#### [WHAT YOU HAVE TO DO]
Look through the listing below, find every line with the string "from", and copy it.

#### [COLLECTED MATERIAL]

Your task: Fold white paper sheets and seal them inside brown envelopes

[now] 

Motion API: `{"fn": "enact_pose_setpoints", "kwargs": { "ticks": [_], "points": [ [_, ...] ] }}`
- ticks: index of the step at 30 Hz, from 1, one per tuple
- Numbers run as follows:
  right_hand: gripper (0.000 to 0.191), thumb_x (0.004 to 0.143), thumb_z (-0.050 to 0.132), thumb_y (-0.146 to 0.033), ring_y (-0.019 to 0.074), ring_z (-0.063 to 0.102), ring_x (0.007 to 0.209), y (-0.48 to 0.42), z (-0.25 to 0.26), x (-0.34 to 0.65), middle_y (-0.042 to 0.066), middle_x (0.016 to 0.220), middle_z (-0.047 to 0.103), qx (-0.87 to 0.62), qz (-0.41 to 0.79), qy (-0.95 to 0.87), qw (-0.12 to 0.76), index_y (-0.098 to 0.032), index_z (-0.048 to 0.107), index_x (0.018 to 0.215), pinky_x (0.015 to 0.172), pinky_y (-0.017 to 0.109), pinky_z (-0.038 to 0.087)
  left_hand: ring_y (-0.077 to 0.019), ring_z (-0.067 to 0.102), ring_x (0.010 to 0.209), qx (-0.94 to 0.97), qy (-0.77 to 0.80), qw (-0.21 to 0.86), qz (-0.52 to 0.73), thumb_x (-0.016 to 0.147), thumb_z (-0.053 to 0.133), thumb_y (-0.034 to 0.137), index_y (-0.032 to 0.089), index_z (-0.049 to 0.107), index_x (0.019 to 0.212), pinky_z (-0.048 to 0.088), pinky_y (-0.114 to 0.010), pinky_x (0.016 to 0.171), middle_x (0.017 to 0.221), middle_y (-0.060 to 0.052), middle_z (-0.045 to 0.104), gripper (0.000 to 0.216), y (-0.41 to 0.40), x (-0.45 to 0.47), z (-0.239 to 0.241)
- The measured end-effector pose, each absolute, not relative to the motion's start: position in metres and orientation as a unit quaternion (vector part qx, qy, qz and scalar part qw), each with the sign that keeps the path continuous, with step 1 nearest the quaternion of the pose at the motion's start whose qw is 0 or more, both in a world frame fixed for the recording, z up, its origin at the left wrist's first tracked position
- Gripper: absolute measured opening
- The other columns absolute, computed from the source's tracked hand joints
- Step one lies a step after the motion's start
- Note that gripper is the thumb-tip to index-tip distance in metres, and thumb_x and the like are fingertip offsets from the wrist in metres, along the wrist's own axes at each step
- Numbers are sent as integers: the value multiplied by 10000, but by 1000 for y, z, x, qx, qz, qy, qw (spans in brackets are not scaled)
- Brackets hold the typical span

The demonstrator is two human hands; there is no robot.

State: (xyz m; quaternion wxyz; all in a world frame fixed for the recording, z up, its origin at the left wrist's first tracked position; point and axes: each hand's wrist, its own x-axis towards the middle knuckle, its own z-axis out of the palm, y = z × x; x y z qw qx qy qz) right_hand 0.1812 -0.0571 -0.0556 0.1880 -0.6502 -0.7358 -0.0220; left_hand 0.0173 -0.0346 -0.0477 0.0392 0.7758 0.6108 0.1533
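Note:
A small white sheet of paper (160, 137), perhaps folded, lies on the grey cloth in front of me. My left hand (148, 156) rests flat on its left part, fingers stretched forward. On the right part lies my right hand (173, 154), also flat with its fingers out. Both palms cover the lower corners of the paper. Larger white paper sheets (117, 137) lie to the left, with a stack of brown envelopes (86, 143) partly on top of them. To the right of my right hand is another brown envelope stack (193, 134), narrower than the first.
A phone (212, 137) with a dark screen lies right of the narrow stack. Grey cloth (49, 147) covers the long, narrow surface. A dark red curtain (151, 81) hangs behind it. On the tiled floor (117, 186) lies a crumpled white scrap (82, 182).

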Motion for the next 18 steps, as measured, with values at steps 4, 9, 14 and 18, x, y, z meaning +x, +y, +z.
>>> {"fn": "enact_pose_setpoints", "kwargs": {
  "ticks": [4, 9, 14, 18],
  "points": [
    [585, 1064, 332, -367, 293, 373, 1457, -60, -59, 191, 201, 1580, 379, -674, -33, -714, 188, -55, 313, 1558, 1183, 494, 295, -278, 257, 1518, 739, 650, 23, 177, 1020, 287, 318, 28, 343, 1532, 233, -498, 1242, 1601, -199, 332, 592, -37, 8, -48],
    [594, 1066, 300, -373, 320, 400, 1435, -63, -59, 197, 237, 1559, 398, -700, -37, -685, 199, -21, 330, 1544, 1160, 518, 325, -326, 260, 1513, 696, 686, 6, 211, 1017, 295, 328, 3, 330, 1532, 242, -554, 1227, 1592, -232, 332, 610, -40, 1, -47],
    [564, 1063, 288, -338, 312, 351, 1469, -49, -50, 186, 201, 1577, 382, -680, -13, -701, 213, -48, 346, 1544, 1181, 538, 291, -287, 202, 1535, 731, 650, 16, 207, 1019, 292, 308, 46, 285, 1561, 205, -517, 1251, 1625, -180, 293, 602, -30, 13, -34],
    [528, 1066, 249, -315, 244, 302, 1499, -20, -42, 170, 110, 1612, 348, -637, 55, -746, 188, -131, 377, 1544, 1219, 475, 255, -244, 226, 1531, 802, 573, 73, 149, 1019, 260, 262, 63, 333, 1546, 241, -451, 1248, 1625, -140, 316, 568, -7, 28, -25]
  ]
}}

#### [ANSWER SPACE]
- ticks: index of the step at 30 Hz, from 1, one per tuple
- The other columns absolute, computed from the source's tracked hand joints
- Note that gripper is the thumb-tip to index-tip distance in metres, and thumb_x and the like are fingertip offsets from the wrist in metres, along the wrist's own axes at each step

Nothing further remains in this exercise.